Don’t get on Kate Nash’s bad side. You’ve been warned. On her third album, and first in three years, the 25-year-old British singer-songwriter soothes the pain of an awful breakup by tearing through more than a dozen songs that, more often than not, sound like late-night confessionals she’s spilling for the very first time. It’s not like she can talk to friends about what happened. Turns out some of them haven’t been too nice to her either.

‘Girl Talk’ is an abrasive record at times, countering its riot-grrrl fury with Lily Allen-style Britpop. And Nash isn’t an easy fit to American ears that may find her baying accent, which splits the difference between Eliza Doolittle and John Lydon, off-putting. But since her 2007 debut, ‘Made of Bricks,’ a huge U.K. hit, Nash has soured to both the industry and its expectations. In a way, ‘Girl Talk’ could have just been called ‘F--- You.’

But it doesn’t start so confrontational. The opening ‘Part Heart’ begins as a slow crawl with mournful bass and controlled bursts of guitar feedback. Then a chunky riff ripped from Radiohead’s ‘Creep’ erupts all over the song, and Nash spills her heart, guts and whatever she’s been holding / choking down. “It doesn’t matter how loud I play my music, I still feel the same,” she sings as the guitars get even louder.

And then a slippery punk riff slaps ‘Fr-iend?’ with a dose of Nashian reality: “The way you dressed was more important to you than it was to being my friend,” she sings. And so it begins. For the next 45 or so minutes, Nash lets loose with plenty of girl talk that’s kinda bubbly, sorta mad and also a little less trusting. Or as she puts it in ‘Oh,’ “I am angry, confused, frustrated, tired and alone.” Plus, there are plenty of scarred vocal cords along the way.

Nash raids the closet on ‘Girl Talk,’ trying on different styles, including surf rock (‘Death Proof’), rubbery pop (‘OMYGOD!’), nervous indie rock (‘3AM’) and hip-hop ('Rap for Rejection').

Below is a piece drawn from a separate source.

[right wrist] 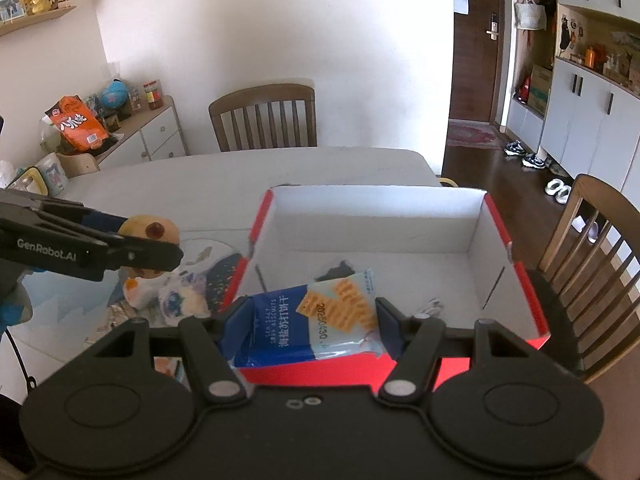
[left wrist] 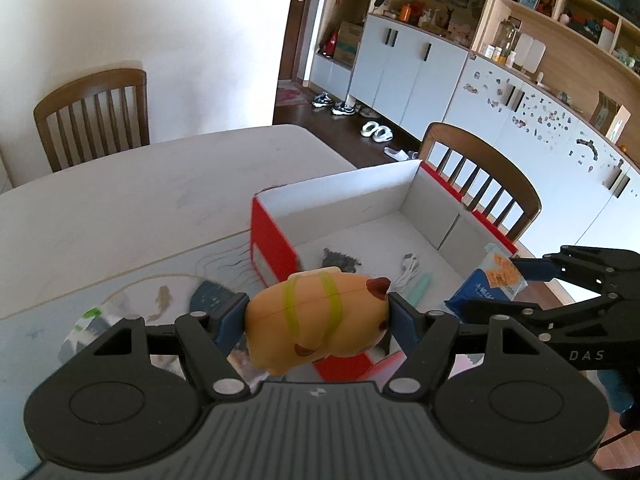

It’s not exactly focused, and Nash isn’t really the artist to pull it all together. But like any good session of girl talk, the album breathlessly veers from one thought to the next with little concern that you may not be keeping up with all of it. Just give Nash a break – she’s been through a rough couple of years. And she has a thing or 15 to say about it.